Posted in Security at 5:32 am by Dr. Roy Schestowitz

Bankruptcy must follow, maybe arrests as well (the company’s logo gives away the company’s real worth and values)

Slack's new logo is a penis swastika

Summary: The inevitable has happened to Slack, which no longer deserves to exist as a company; moreover, the people who ran the company must be held criminally accountable

TO say that Slack got merely “compromised” would be the understatement of the decade. Yes, it did in fact get compromised, but it’s a lot worse. It’s far worse than a compromise per se. We’re going to explain, starting with the basics.

Slack is malware. Not just the ‘app’. Their Web site hardly works with any Web browser – they want the very worst and privacy-hostile browsers to be used for extraction of data. It’s a resource hog because it’s malware disguised as an IRC ‘clone’.

“It’s a resource hog because it’s malware disguised as an IRC ‘clone’.”Slack the ‘app’ is literal malware. It follows you around if you install it on a phone. The browser side is also malicious, but it’s less capable of geographical/location tracking. They use it for data-mining. See the source code (page source at least). It’s malware. GDPR should be applicable here and we suspect that EU authorities have not assessed that aspect just yet.

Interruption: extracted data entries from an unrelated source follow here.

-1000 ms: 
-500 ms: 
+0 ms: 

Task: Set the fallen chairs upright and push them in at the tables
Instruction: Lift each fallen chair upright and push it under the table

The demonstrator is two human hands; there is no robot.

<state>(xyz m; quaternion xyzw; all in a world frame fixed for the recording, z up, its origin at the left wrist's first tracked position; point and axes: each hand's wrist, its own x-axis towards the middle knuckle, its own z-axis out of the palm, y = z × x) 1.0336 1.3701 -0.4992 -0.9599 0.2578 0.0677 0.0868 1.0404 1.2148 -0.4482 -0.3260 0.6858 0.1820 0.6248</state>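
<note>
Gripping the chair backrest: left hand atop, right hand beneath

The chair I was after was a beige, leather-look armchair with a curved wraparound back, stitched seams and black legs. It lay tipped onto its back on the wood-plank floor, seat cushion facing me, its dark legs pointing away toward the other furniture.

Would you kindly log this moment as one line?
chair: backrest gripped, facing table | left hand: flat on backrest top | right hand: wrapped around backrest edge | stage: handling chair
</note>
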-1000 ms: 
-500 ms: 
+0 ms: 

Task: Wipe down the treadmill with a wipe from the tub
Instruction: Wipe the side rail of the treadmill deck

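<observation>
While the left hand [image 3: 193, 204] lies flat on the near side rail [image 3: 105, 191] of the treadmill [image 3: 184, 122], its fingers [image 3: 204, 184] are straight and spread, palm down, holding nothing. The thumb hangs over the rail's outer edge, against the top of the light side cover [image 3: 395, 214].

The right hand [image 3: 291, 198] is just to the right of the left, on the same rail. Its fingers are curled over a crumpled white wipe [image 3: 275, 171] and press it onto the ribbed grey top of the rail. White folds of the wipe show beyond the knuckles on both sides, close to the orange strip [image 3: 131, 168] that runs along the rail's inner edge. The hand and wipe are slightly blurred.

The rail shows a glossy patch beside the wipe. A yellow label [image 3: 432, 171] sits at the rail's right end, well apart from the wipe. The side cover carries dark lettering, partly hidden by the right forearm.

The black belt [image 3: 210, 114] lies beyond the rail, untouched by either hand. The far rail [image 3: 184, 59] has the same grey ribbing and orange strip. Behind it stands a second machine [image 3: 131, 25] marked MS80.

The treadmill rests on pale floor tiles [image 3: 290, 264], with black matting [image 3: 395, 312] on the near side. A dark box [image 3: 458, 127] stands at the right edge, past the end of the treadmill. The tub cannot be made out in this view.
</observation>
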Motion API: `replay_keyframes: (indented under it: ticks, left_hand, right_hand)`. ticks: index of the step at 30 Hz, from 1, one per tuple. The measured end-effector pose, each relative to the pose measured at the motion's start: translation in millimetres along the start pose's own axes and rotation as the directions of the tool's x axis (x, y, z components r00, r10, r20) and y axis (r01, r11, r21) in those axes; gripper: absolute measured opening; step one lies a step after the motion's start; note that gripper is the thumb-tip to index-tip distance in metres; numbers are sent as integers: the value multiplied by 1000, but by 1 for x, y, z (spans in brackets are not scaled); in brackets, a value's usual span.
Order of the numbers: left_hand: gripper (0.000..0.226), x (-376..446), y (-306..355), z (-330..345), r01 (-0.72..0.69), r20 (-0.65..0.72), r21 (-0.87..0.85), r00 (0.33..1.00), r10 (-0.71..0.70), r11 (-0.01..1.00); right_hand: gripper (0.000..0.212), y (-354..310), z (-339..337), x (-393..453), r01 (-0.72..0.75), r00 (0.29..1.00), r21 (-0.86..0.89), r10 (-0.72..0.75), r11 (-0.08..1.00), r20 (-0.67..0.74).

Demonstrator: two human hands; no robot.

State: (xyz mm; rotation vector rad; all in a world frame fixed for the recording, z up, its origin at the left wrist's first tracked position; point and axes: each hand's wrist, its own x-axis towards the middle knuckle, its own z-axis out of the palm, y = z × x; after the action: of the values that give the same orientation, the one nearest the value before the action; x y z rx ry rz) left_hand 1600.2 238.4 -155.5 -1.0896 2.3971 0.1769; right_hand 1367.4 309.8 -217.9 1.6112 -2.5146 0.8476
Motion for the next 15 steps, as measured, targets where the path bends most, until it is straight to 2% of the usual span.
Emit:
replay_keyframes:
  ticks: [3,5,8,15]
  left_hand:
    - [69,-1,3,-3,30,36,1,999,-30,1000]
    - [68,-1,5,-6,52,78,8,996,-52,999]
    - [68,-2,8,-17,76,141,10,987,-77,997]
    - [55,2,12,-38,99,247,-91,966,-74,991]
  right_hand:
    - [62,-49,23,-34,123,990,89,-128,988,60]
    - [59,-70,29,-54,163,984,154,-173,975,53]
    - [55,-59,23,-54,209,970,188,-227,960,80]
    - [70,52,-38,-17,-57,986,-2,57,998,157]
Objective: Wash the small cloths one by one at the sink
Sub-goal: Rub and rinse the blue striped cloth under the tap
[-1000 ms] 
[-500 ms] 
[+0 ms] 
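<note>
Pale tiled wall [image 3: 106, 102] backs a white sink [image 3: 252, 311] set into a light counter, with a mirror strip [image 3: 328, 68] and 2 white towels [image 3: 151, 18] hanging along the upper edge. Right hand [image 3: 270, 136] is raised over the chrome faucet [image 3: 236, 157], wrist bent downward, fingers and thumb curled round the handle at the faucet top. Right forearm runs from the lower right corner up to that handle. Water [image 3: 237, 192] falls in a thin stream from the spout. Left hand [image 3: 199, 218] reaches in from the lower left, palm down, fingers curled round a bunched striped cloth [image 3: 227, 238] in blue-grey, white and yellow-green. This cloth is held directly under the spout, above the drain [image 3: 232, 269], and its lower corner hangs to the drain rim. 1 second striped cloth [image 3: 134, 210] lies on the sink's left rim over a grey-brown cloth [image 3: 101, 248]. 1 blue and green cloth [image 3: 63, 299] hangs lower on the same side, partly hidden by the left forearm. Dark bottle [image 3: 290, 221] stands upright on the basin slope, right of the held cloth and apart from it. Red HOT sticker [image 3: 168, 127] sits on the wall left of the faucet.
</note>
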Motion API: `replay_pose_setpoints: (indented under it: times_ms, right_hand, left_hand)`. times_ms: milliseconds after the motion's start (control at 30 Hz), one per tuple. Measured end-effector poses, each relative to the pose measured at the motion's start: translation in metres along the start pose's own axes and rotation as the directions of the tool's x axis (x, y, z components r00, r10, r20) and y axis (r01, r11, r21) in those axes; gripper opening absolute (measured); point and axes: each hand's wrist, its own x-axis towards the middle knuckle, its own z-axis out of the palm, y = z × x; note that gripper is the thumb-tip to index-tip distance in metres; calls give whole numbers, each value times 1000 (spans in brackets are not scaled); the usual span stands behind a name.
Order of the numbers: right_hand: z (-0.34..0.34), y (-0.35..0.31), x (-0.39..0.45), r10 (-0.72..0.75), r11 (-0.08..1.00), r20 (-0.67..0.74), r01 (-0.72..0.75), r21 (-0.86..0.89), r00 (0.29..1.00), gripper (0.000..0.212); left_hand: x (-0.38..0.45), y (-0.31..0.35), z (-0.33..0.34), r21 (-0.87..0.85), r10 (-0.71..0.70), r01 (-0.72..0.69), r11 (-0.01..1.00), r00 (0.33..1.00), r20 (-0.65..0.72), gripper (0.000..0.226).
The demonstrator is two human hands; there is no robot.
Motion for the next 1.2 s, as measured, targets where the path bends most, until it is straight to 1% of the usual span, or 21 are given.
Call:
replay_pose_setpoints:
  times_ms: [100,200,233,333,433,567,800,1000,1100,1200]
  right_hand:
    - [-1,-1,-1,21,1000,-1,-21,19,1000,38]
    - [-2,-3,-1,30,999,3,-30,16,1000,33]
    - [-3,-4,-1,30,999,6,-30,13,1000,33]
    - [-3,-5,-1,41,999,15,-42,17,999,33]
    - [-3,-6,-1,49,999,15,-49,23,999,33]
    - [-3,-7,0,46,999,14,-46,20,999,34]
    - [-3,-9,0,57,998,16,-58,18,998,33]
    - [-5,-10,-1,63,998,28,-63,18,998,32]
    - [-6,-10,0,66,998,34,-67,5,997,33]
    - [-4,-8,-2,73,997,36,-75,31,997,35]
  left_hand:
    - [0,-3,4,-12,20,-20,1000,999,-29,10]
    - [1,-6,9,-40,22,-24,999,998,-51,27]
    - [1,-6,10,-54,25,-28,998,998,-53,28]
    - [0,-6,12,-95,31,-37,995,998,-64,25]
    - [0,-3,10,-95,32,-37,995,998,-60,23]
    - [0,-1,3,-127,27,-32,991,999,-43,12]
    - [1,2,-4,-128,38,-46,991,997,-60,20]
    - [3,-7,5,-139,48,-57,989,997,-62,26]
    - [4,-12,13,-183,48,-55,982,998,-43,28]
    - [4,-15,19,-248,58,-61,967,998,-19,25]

Slack is not a communications platform but a data harvester with an interface that looks like a communications platform. What it is to users isn’t what it is to Slack, the company. The Electronic Frontier Foundation (EFF) issued strongly-worded warnings about Slack and even Microsoft, the NSA back doors giant that kick-started PRISM, outright banned Slack for security reasons! Yes, Slack is really that bad. We won’t even call this ‘anticompetitive’ on Microsoft’s behalf; Microsoft does have a few engineers and they very well understand what Slack is and why it must be avoided. Even unqualified Microsoft hacks can understand that. Slack was always a ticking time bomb, which I warned about before, e.g. here in Tux Machines. I very much foresaw the latest disaster. I did all that I could to spread information about it, at the very least to ensure people are forewarned. Now I feel vindicated, but how much damage will be done for years if not decades to come? It’s difficult to assess or measure because it’s almost impossible to track the sources of rogue actors’ data.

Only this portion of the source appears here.